The image is showing two (convergent) fixed-point iterations: $$f: x\mapsto \sqrt{2+x}\quad\text{with the starting value of }x=0\tag 1$$ and $$g: x\mapsto 2+\sqrt{x}\quad\text{with the starting value of }x=2\tag 2$$

However, in contrast to usual depictions of fixed-point iterations over $\Bbb R$, the picture has some extra obfucsations, which are particularly bad in the advertiset "no words, one image will do the trick" context. Hence, prior to discussing the iteration(s), let's point out these obfuscations.

Usually, such depictions of fixed-point iterations have 3 identifying features:

  1. The graph of a function $f(x)$ that's being iterated, for $x$-values that are near the fixed-point(s) of interest.

  2. The line $x=y$ which maps $y$-values back to $x$-values. This is the realization of the iteration of $x\mapsto f(x)$. The line $x=y$ intersects the graph of $f$ at the fixed-point(s) of $f$.

  3. A zig-zag line between these two graphs: Vertical portions implement the mapping $x\mapsto f(x)$, and horizontal portions that take the resulting $y$-values and "transform" them to $x$-values, which can be fed back into $f$ again.

Here is an animation from Wikimedia that's showing the Verhulst process for some parameter (It has an attractive fixed-point around $x=0.6$ and a repelling one at $x=0$):

Animation of the Verhulst process

Obfucsations

  1. The author chose to decompose $f$ and $g$ into a square-root-part $q(x)=\sqrt{x}$ and an adding-2-part $t(x)=2+x$:$$f=q\circ t\qquad\text{and}\qquad g=t\circ q$$

  2. In order to map $y$-values back to $x$-values, they do not use $y\mapsto x$ but the function $t$ which must be used in reverse, namely the contorted $x+2\mapsto x$ which means $x\mapsto x-2$.
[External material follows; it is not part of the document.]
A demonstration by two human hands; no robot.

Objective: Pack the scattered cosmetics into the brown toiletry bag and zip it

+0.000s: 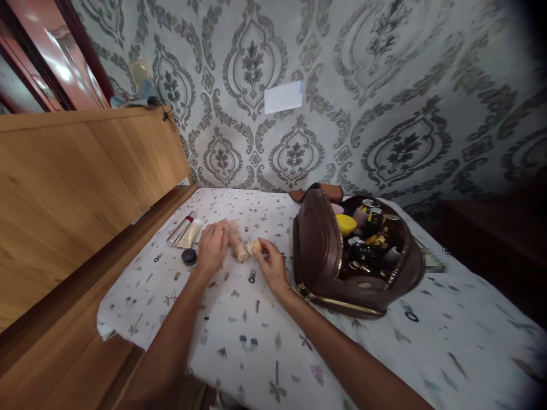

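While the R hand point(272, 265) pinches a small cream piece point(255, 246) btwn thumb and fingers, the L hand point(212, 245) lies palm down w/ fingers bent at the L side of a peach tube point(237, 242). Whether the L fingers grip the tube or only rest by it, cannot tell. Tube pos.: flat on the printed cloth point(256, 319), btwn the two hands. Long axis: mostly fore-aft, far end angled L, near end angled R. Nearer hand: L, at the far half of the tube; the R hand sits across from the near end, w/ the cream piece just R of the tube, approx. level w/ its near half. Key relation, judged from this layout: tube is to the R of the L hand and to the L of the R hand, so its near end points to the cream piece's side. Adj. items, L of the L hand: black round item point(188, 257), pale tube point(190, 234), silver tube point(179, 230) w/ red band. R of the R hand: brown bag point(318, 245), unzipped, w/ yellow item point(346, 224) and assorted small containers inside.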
  3. The coordinate dimensions are not 1:1. A fixed-point iteration will converge for a smooth $f$, if I. the function is a contraction over some interval, i.e. $f([a,b]) \subseteq [a,b]$ and II. $|f'(x)|<1$ for $x\in [a,b]$. This means that by visual inspection one can discriminate between attracting fixed-points (flat $|f'(x)|<1$ around the fixed-point) and repelling ones (steep $|f'(x)|>1$). Visual inspection is hampered by the distorted aspect ratio, however.

Analysis

As the book mentions $\sqrt{2+\sqrt{2+\sqrt{2+\cdots}}}=2$, I'll restrict myself to iteration $(1)$. As mentioned above, the iteration generates a sequence of values $x_n$ that satisfy $$x_{n+1} = f(x_n) = \sqrt{2+x_n}\quad\text{with } x_0 = 0 \tag 1$$ We already unravelled the very iteration, and I see no reason to include the contrived use of $x+2\mapsto x$ into the analysis.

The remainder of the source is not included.